EXERCISE: Wherever the listing has a line with the string "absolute", copy that line out.

DATA EXTRACT:
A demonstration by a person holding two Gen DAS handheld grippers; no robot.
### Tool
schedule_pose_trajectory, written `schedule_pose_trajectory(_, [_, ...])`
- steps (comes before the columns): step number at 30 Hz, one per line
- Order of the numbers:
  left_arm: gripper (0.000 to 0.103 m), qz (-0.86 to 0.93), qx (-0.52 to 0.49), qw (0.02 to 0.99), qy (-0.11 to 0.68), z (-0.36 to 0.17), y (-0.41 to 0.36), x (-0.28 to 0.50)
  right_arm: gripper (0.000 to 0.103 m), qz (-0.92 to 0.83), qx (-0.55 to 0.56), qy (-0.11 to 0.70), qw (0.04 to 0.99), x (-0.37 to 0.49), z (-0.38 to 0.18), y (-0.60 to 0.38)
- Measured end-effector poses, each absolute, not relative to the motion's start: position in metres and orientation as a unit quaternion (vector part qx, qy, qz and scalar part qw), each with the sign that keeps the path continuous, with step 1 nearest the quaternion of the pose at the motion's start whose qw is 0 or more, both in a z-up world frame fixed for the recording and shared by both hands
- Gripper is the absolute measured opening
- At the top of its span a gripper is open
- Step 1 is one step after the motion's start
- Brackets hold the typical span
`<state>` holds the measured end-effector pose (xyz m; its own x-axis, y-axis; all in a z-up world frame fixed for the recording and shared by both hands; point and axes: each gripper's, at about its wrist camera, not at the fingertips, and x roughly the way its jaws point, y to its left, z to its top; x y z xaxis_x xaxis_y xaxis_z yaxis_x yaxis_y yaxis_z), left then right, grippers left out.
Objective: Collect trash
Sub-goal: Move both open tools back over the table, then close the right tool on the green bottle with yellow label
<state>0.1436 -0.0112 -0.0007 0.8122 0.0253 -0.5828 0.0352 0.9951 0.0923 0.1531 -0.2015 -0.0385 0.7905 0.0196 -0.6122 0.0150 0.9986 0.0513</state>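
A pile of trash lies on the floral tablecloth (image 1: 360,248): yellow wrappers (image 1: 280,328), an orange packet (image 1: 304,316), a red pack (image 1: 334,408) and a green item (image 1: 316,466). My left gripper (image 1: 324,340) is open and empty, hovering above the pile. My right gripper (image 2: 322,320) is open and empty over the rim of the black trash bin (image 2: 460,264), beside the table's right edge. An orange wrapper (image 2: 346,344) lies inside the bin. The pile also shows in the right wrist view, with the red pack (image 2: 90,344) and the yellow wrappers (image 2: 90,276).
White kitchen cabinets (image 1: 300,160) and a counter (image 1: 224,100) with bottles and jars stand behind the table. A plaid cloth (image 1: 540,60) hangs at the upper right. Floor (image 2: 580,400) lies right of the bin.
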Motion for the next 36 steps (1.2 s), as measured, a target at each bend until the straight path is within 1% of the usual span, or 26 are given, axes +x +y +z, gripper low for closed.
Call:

SOLUTION TO THIS PROBLEM:
- Measured end-effector poses, each absolute, not relative to the motion's start: position in metres and orientation as a unit quaternion (vector part qx, qy, qz and scalar part qw), each with the sign that keeps the path continuous, with step 1 nearest the quaternion of the pose at the motion's start whose qw is 0 or more, both in a z-up world frame fixed for the recording and shared by both hands
- Gripper is the absolute measured opening

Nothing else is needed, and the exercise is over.